The human cost of induced abortion is more devastating when we widen our lens and examine how this choice adversely affects relationships. Many couples choose abortion believing that the decision will preserve their relationship if one or both partners feel unprepared to have a child; yet the available data provides evidence to the contrary, with abortion introducing significant challenges and stress into the partnership [22-26]. For example, an increased risk for separation or divorce following an abortion has been reported in several studies.

Among the over one million abortions performed in the U.S. each year, 3% are attributable to fetal anomaly, 3% are the result of a maternal health problem, and only 1% are a choice made based on rape or incest [27]. The primary non-physical reasons women choose abortion are concerns with single parenthood, partner relationship difficulties, future education, career, or personal plans, age, parenting readiness, insufficient financial resources, desire to postpone childbirth, and perceptions of lack of time and energy for another child [28].

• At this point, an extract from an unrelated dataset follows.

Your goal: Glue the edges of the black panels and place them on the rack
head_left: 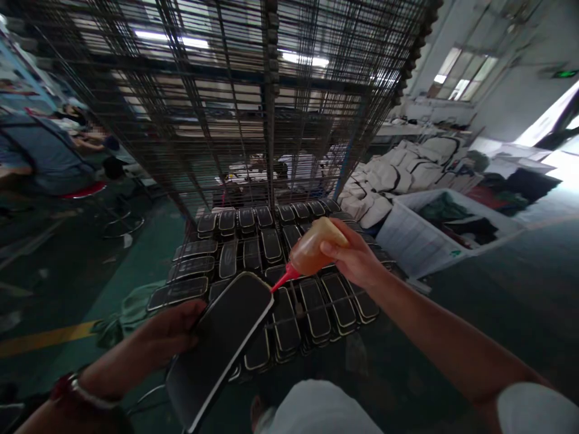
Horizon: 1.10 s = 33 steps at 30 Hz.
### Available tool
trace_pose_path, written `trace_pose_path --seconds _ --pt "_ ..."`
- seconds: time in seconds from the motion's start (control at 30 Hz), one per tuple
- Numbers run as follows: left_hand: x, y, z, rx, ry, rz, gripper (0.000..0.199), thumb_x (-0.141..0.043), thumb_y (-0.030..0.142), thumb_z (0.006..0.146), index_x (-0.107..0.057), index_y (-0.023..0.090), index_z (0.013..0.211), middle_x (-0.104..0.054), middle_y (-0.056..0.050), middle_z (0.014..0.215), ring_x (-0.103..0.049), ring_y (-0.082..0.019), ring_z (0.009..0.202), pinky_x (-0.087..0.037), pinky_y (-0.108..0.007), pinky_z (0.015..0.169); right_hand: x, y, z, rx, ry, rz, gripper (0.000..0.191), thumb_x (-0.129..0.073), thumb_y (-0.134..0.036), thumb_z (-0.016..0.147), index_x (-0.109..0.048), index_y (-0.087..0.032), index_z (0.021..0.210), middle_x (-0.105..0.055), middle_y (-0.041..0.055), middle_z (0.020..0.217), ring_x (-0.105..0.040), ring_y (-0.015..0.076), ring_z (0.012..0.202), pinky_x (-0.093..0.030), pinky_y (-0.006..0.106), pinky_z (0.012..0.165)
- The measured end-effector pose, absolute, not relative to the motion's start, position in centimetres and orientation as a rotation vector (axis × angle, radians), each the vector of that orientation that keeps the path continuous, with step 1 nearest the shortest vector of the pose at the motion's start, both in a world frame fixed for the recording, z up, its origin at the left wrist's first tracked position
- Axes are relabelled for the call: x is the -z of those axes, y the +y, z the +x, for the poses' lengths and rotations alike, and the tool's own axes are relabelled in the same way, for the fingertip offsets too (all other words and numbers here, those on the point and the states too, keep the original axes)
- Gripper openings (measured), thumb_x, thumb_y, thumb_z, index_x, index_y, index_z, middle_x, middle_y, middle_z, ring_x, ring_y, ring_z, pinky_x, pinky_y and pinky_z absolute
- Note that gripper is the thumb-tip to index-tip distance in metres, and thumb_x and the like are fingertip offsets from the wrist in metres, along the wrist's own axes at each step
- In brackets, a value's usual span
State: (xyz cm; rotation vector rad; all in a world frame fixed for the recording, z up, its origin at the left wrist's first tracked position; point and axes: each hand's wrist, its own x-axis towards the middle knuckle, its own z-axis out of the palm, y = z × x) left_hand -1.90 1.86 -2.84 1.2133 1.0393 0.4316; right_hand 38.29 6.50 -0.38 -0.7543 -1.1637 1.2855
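Squeeze bottle — amber, red-tipped — in right grip, left grip pinching dark panel

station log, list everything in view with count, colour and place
squeeze bottle: one, amber, red nozzle, centre
held panel: one, dark, lower centre
stacked panels: dozens, dark, centre
rack: one, dark, upper centre
bin: one, white, right
piled pieces: many, off-white, behind bin
cloth: one, green, lower left
people: at least two, nearest blue-grey, left
stool: one, red, left
sign: one, green, upper right
left hand: one, bare, on held panel
right hand: one, bare, on squeeze bottle
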Motion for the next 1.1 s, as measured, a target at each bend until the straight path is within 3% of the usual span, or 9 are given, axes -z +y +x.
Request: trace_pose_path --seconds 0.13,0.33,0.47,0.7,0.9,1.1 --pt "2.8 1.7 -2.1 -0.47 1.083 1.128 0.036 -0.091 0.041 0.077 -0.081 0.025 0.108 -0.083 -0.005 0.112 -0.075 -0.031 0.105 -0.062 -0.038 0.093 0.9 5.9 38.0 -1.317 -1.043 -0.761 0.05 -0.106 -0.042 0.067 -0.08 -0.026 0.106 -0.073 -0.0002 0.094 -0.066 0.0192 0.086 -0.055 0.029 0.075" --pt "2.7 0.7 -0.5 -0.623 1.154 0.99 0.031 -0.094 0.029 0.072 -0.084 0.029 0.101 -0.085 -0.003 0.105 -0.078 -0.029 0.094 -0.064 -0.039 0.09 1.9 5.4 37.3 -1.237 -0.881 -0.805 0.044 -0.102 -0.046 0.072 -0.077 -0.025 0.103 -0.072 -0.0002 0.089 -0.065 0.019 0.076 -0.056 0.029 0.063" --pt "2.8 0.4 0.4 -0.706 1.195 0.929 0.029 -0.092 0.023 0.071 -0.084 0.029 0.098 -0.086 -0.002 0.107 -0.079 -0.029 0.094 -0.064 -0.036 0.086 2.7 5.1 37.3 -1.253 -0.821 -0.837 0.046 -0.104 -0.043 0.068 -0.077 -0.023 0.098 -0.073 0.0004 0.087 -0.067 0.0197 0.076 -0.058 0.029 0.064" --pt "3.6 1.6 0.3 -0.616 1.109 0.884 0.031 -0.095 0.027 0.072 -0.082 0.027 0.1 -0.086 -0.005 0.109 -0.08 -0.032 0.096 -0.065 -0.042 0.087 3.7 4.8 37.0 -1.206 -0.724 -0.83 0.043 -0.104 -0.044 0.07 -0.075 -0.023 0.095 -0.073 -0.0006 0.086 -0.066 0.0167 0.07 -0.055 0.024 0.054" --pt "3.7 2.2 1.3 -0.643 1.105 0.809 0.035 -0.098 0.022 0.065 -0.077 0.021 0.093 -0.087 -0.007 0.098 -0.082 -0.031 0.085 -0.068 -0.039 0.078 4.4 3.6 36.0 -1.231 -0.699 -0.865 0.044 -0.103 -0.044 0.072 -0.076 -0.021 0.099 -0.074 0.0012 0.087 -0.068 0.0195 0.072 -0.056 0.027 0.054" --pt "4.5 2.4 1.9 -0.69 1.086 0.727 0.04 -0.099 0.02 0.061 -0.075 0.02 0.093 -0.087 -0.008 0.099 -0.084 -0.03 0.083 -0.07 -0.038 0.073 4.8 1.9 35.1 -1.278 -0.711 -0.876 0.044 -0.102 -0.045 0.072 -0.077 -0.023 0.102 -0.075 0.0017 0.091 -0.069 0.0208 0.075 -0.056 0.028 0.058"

Clearly the vast majority of reasons women elect to terminate their pregnancies could be eliminated with more focused efforts to provide them with meaningful psychological, relational, social, and material supports.

In addressing the long history of stillbirth being ignored and marginalized in diverse cultures, Richard Horton writes in the Lancet,

"Perhaps the greatest obstacle to addressing stillbirths is stigma. The utter despair and hopelessness felt by families who suffer a stillbirth is often turned inwards to fuel feelings of shame and failure."

This same phenomenon has been and remains highly relevant to women's experiences and sentiments surrounding induced abortion. Moreover, we are not seeing major professional organizations rallying together and advocating to help women make the choice to carry to term to preserve their mental health and save the lives of millions.

Instead we see massive cultural denial of abortion as a potentially traumatic event in the face of strong empirical evidence; and if there has ever been a burden that millions of women carry alone, suffering in silence side by side it is with the pain inflicted by abortion.